We have learnt that if we want change at local level, of course it needs an active state but it also won't happen without the active involvement of people. The Goodwin Centre has transformed Thornton in Hull because of the active involvement of local people.

Sure Start has made a huge difference in my community because government funding is allied to the active involvement of local people, so that it is an institution rooted in the community.

And of course it's not just true at local level, its true nationally as well.

When we think about the great changes that have happened in the last ten years – whether it is gay rights, international debt and development, or greater disability rights – they haven't happened because simply or even mainly because progressive government wanted them to happen, but because advocacy and campaigning groups helped make them happen.

But to make this really happen, we need a society in which more of these organisations can campaign for change.

That is why we are working with the charity commission to make it clear to the third sector that they can campaign in support of their demands if they further their charitable purpose: because of an understanding that part of being a charity is the ability to stand up for those for whom your organisation was founded.

Making our society fairer needs the engagement not just of some groups of citizens, but of those who because of their circumstances are at most risk of disaffection.

And making our society fairer needs the voices of the marginalised to be heard, and a government willing to act being pressed and persuaded by a civil society that demands they act – whether on child poverty, inequality or the threat of climate change.

Conclusion

I have tried to lay out an agenda that goes beyond changes to our national institutions, and goes beyond strengthening our local institutions. Both are important, but we can go beyond it.

I have argued that we need to go beyond the ballot box to engage people locally in the decisions that affect their lives. It is hard and difficult but it is absolutely necessary to achieving the kind of the country we want to see.
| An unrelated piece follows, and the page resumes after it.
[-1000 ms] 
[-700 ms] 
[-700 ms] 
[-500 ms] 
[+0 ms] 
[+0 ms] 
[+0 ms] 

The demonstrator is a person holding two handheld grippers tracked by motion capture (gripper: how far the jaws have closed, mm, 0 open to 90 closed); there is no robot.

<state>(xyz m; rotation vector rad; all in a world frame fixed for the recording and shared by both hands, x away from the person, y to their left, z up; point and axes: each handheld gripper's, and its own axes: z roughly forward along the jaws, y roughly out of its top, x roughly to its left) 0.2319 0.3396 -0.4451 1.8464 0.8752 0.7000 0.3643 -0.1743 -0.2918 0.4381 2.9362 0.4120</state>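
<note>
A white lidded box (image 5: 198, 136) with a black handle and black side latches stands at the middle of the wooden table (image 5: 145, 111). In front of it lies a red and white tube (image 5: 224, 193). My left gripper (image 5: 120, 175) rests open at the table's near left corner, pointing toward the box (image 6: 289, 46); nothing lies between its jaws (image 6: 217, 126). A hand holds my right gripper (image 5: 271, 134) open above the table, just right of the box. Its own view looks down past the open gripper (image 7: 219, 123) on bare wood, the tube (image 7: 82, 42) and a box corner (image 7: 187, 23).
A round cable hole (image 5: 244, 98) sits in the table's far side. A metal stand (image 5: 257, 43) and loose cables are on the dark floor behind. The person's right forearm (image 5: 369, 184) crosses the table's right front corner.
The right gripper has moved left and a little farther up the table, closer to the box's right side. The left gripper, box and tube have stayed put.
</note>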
Not just because the changes are right in themselves. But fundamentally because of this: if scepticism becomes cynicism it will always favour reactionary forces not progressive causes.

Progressive politics relies on people believing that we can change our world for the better.

That needs a stronger, more vibrant democracy than we have. If we build it, then I believe we can change our country for the better, address the inequalities of power that exist and build the progressive Britain so many of us want to see.